Is this the right approach? Are there things in SQL that can help with this? Any tips would be greatly appreciated.
I agree, you have to figure out what Peak Load is first before you can start to create reports on it.
The first thing I would do is figure out how I am going to define peak load. Ex. Am I going to look at an hour by hour breakdown.
Next I would do a group by on the CreateDate formated in seconds (no milleseconds). As part of the group by I would do an avg based on number of records.

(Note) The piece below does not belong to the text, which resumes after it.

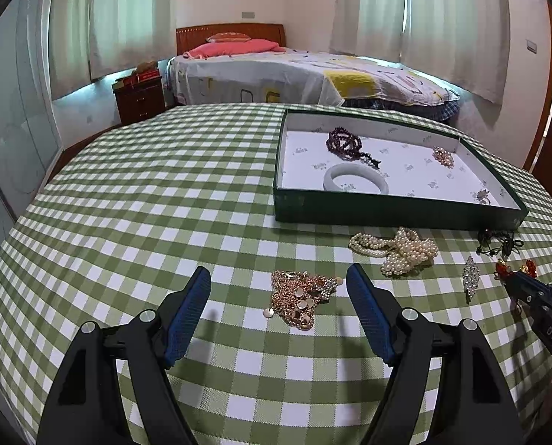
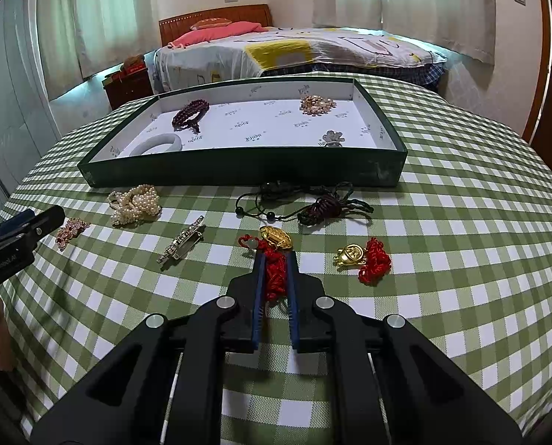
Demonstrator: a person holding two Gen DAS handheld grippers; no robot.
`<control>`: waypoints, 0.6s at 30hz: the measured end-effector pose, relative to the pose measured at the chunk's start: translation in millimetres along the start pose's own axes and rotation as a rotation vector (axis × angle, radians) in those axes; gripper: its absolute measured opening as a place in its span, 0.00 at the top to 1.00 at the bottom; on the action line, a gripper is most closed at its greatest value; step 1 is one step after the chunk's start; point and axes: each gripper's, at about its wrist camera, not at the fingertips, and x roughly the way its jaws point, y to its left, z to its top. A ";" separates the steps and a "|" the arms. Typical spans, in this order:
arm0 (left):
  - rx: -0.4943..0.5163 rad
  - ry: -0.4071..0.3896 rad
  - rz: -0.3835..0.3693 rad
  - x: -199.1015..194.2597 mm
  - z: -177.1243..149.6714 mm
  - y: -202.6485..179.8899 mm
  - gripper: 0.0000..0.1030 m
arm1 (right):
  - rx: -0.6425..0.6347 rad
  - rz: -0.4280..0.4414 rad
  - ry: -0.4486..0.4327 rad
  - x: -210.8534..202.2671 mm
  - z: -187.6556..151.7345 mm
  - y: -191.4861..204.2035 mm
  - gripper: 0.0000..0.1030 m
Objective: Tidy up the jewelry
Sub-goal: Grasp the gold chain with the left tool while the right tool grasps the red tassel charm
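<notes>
Nearby, right tongs [image 2: 276,259] pinch the red cord charm [image 2: 274,250] (second charm [image 2: 365,259] beside); left tongs [image 1: 279,278] gape.

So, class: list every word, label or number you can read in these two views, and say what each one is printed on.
"DAS": white letters on the black right gripper body; the rest is cut off.
White lettering on the black left gripper body: blurred, unreadable.
Repeated dark logo on the white lining of the green rectangular tray: too small to read.

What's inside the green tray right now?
Inside the green tray: dark bead bracelet, white bangle partly hidden by the near wall, gold cluster, small silver piece.
</notes>
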 end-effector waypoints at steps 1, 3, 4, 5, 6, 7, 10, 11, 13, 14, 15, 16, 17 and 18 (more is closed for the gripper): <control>-0.004 0.008 -0.002 1.8 -0.3 0.8 0.29 | 0.001 0.002 -0.002 -0.2 -0.4 -0.4 0.89; -0.008 0.021 -0.007 4.6 -0.1 1.3 0.29 | 0.001 0.003 -0.003 0.1 -0.4 -0.1 0.89; -0.007 0.027 -0.010 6.0 -0.3 1.0 0.29 | 0.001 0.004 -0.003 0.0 -0.6 -0.2 0.89; -0.004 0.035 -0.018 7.8 -0.4 -0.1 0.29 | 0.001 0.005 -0.004 0.0 -0.2 -0.1 0.89; -0.001 0.040 -0.022 9.5 -0.2 -2.0 0.29 | 0.000 0.005 -0.004 0.0 -0.2 -0.1 0.89; 0.004 0.044 -0.026 11.0 -0.7 -3.4 0.29 | -0.001 0.005 -0.004 -0.1 -0.3 0.0 0.89; 0.009 0.073 -0.038 16.9 -2.9 -4.9 0.38 | 0.001 0.004 -0.004 0.2 -0.4 -0.2 0.89; 0.009 0.079 -0.037 18.4 -3.6 -4.4 0.42 | 0.001 0.003 -0.004 0.2 -0.4 -0.1 0.89; 0.016 0.075 -0.032 17.7 -4.5 -4.7 0.44 | 0.000 0.003 -0.004 0.2 -0.6 -0.2 0.89; 0.024 0.076 -0.026 17.5 -4.9 -5.7 0.46 | 0.000 0.003 -0.004 0.3 -0.6 -0.1 0.89; 0.032 0.073 -0.021 16.7 -5.7 -6.5 0.52 | 0.000 0.003 -0.004 0.3 -0.6 -0.2 0.89; 0.040 0.068 -0.022 15.7 -6.4 -7.5 0.56 | 0.001 0.003 -0.004 0.5 -0.6 -0.1 0.89; 0.046 0.066 -0.022 14.9 -6.6 -7.8 0.63 | 0.000 0.003 -0.004 0.5 -0.6 -0.1 0.89; 0.053 0.065 -0.025 14.5 -6.8 -8.4 0.69 | 0.000 0.002 -0.004 0.5 -0.6 -0.1 0.89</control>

I don't think you'd need to know the peak hours; you can generate them with SQL, wrapping a the full query and selecting the top 20 entries, for example:
select top 20 *
from (
[...load query here...]
) qry
order by LoadPerSecond desc
This answer had a good lesson about averages. You can calculate the load per second by looking at the load per hour, and dividing by 3600.
To get a first glimpse of the load for the last week, you could try (Sql Server syntax):
select datepart(dy,createdate) as DayOfYear,
hour(createdate) as Hour,
count(*)/3600.0 as LoadPerSecond
from message
where CreateDate > dateadd(week,-7,getdate())

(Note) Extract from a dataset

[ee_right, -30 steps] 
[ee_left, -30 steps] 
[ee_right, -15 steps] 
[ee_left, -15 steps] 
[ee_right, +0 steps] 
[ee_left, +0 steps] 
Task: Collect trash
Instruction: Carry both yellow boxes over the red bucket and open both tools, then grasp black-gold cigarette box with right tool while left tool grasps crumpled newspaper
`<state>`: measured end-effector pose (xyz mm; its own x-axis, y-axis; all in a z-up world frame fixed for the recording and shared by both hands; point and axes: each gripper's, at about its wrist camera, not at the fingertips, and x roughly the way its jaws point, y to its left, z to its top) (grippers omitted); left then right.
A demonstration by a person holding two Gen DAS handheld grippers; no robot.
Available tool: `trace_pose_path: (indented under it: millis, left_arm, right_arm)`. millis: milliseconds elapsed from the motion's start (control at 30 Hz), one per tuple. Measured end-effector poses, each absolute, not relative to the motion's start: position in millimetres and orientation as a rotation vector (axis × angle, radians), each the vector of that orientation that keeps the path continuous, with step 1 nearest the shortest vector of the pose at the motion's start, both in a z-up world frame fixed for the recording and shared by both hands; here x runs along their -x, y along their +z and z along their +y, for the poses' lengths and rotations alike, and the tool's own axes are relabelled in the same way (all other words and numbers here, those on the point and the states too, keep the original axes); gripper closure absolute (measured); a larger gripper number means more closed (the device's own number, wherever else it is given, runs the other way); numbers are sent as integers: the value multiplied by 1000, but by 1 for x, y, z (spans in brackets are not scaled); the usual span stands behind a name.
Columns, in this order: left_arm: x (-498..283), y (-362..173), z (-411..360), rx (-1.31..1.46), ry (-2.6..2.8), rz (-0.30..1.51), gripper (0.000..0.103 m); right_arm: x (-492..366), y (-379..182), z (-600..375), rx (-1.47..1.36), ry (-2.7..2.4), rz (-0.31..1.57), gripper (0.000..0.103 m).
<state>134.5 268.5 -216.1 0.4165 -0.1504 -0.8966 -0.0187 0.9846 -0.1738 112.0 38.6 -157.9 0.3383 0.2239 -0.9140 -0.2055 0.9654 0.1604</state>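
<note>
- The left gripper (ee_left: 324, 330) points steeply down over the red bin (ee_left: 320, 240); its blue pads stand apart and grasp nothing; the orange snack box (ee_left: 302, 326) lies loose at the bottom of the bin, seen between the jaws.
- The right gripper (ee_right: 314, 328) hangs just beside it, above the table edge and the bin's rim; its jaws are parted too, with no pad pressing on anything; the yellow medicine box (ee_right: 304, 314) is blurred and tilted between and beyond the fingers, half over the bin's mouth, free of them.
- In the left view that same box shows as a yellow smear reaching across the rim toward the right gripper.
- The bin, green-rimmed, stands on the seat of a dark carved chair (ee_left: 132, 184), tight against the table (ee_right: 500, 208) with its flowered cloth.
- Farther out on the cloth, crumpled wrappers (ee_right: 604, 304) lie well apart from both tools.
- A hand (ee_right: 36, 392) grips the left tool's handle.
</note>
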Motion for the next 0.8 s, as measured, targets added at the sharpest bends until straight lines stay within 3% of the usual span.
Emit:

group by datepart(dy,createdate), hour(createdate)
To find the peak load per minute:
select max(MessagesPerMinute)
from (
select count(*) as MessagesPerMinute
from message
where CreateDate > dateadd(days,-7,getdate())
group by datepart(dy,createdate),hour(createdate),minute(createdate)
)
Grouping by datepart(dy,...) is an easy way to distinguish between days without worrying about month borders. It works until you select more that a year back, but that would be unusual for performance queries.
warning, these will run slow!
this will group your data into "second" buckets and list them from the most activity to least:
SELECT
CONVERT(char(19),CreateDate,120) AS CreateDateBucket,COUNT(*) AS CountOf
FROM Message
GROUP BY CONVERT(Char(19),CreateDate,120)
ORDER BY 2 Desc
this will group your data into "minute" buckets and list them from the most activity to least:
SELECT
LEFT(CONVERT(char(19),CreateDate,120),16) AS CreateDateBucket,COUNT(*) AS CountOf
FROM Message
GROUP BY LEFT(CONVERT(char(19),CreateDate,120),16)
ORDER BY 2 Desc
I'd take those values and calculate what they want